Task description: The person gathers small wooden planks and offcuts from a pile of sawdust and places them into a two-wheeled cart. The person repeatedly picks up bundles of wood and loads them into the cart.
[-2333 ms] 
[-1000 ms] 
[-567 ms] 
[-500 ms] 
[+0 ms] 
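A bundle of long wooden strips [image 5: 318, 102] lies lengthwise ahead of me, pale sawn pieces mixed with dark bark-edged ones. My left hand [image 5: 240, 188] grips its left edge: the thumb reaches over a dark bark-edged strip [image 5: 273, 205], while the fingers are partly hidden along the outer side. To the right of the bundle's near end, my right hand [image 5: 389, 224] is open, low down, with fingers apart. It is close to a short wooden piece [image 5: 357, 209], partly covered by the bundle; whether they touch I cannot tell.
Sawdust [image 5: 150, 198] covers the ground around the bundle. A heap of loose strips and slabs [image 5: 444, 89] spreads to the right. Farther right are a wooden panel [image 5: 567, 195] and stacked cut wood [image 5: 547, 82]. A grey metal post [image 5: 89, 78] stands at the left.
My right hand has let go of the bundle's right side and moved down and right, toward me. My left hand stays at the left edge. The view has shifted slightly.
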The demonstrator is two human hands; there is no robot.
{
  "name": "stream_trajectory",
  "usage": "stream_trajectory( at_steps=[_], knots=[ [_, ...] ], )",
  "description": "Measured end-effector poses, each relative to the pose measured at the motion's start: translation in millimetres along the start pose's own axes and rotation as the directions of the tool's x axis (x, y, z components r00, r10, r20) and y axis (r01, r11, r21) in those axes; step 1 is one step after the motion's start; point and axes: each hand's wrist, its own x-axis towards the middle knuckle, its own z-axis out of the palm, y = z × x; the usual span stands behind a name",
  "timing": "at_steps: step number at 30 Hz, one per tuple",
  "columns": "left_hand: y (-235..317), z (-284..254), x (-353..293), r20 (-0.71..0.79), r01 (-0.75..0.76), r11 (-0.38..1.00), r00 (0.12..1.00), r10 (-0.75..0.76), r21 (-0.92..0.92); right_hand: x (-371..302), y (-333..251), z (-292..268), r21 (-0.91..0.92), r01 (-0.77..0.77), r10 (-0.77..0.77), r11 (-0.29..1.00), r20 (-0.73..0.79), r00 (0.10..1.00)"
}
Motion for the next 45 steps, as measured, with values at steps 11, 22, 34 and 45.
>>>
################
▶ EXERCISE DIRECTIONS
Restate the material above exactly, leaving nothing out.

▶ ANSWER FOR THE TASK
Task description: The person gathers small wooden planks and offcuts from a pile of sawdust and places them into a two-wheeled cart. The person repeatedly picks up bundles of wood and loads them into the cart.
[-2333 ms] 
[-1000 ms] 
[-567 ms] 
[-500 ms] 
[+0 ms] 
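A bundle of long wooden strips [image 5: 318, 102] lies lengthwise ahead of me, pale sawn pieces mixed with dark bark-edged ones. My left hand [image 5: 240, 188] grips its left edge: the thumb reaches over a dark bark-edged strip [image 5: 273, 205], while the fingers are partly hidden along the outer side. To the right of the bundle's near end, my right hand [image 5: 389, 224] is open, low down, with fingers apart. It is close to a short wooden piece [image 5: 357, 209], partly covered by the bundle; whether they touch I cannot tell.
Sawdust [image 5: 150, 198] covers the ground around the bundle. A heap of loose strips and slabs [image 5: 444, 89] spreads to the right. Farther right are a wooden panel [image 5: 567, 195] and stacked cut wood [image 5: 547, 82]. A grey metal post [image 5: 89, 78] stands at the left.
My right hand has let go of the bundle's right side and moved down and right, toward me. My left hand stays at the left edge. The view has shifted slightly.
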The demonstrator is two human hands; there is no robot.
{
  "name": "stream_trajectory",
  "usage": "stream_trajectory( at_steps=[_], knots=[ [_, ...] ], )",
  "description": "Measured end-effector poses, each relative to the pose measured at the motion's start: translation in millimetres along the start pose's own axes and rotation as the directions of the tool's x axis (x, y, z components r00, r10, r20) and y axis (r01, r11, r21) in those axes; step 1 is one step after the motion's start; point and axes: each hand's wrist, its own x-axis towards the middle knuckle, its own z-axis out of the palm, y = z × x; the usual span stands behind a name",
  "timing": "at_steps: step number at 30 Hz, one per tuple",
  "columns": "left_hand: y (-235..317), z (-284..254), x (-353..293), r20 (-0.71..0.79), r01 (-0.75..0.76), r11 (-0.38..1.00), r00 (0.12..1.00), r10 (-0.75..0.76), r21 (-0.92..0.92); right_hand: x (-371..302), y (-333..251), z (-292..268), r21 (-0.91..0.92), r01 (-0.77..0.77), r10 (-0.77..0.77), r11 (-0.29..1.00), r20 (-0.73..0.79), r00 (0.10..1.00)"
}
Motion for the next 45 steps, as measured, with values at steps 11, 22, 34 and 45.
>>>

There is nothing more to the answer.